* What to work on: Would you restate each line of the data below word for word, without its pictures?

* Source data:
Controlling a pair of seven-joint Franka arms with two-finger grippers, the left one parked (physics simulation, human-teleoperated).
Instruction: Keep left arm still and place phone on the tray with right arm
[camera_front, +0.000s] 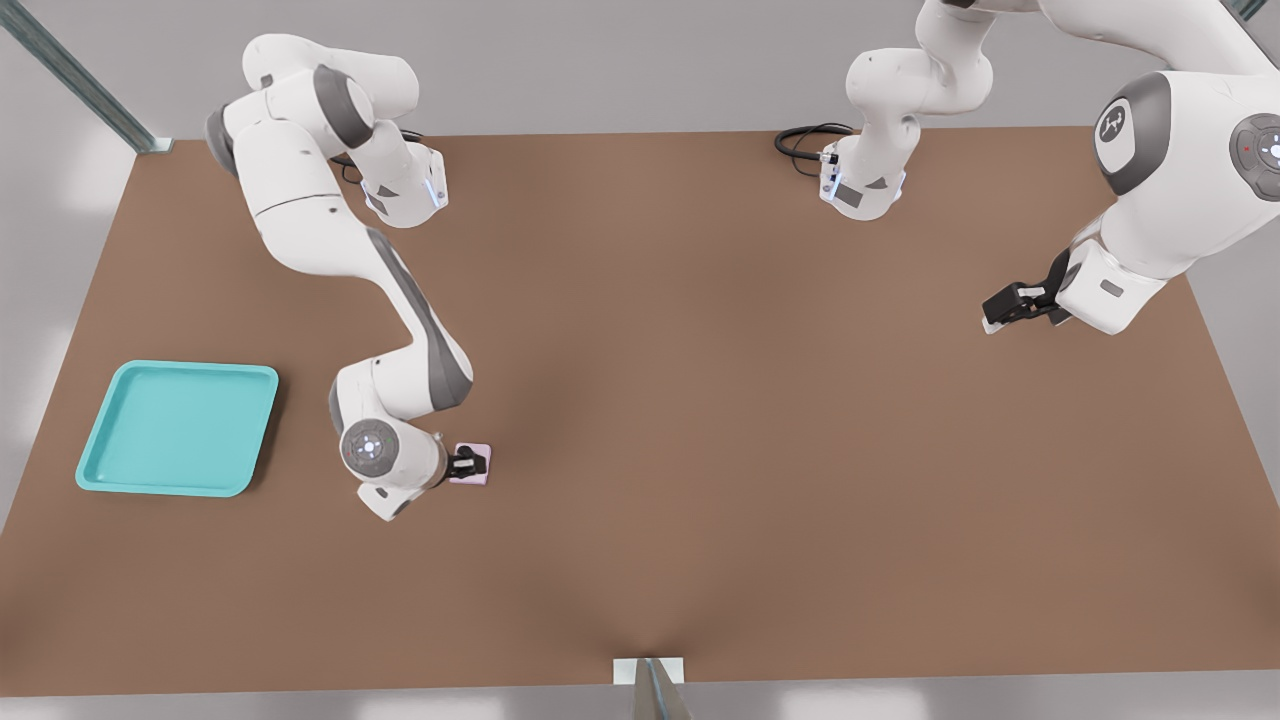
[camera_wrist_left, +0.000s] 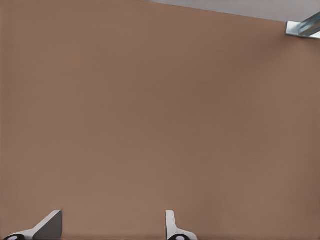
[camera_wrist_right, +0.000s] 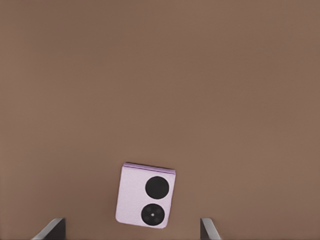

* Problem solution:
Controlling a pair of seven-joint Franka arms with two-finger grippers, the left one parked (physics simulation, human-teleoperated).
Instruction: Keep left arm still and place phone on the tray with right arm
[camera_front, +0.000s] 
[camera_wrist_left, +0.000s] 
[camera_wrist_right, +0.000s] 

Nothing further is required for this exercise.